Wikipedia API¶
Wikipedia-API
is easy to use Python wrapper for Wikipedias’ API. It supports extracting texts, sections, links, categories, translations, etc from Wikipedia. Documentation provides code snippets for the most common use cases.
Installation¶
This package requires at least Python 3.4 to install because it’s using IntEnum.
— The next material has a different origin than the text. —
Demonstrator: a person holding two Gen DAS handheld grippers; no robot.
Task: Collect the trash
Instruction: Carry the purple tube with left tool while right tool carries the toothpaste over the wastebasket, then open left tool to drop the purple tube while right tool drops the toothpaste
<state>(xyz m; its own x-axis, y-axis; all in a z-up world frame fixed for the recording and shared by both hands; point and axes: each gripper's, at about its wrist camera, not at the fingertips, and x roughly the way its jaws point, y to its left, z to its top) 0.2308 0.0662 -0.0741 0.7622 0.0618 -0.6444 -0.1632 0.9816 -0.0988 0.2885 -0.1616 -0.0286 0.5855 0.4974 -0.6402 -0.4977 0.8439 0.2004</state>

pip3 install wikipedia-api
Usage¶
Goal of Wikipedia-API
is to provide simple and easy to use API for retrieving informations from Wikipedia. Bellow are examples of common use cases.
Importing¶
import wikipediaapi
How To Get Single Page¶
Getting single page is straightforward. You have to initialize Wikipedia
object and ask for page by its name.
To initialize it, you have to provide:
- user_agent to identify your project. Please follow the recommended format.
- language to specify language mutation. It has to be one of supported languages.
import wikipediaapi
wiki_wiki = wikipediaapi.Wikipedia('MyProjectName (merlin@example.com)', 'en')
page_py = wiki_wiki.page('Python_(programming_language)')
How To Check If Wiki Page Exists¶
For checking, whether page exists, you can use function exists
.
page_py = wiki_wiki.page('Python_(programming_language)')
print("Page - Exists: %s" % page_py.exists())
# Page - Exists: True
page_missing = wiki_wiki.page('NonExistingPageWithStrangeName')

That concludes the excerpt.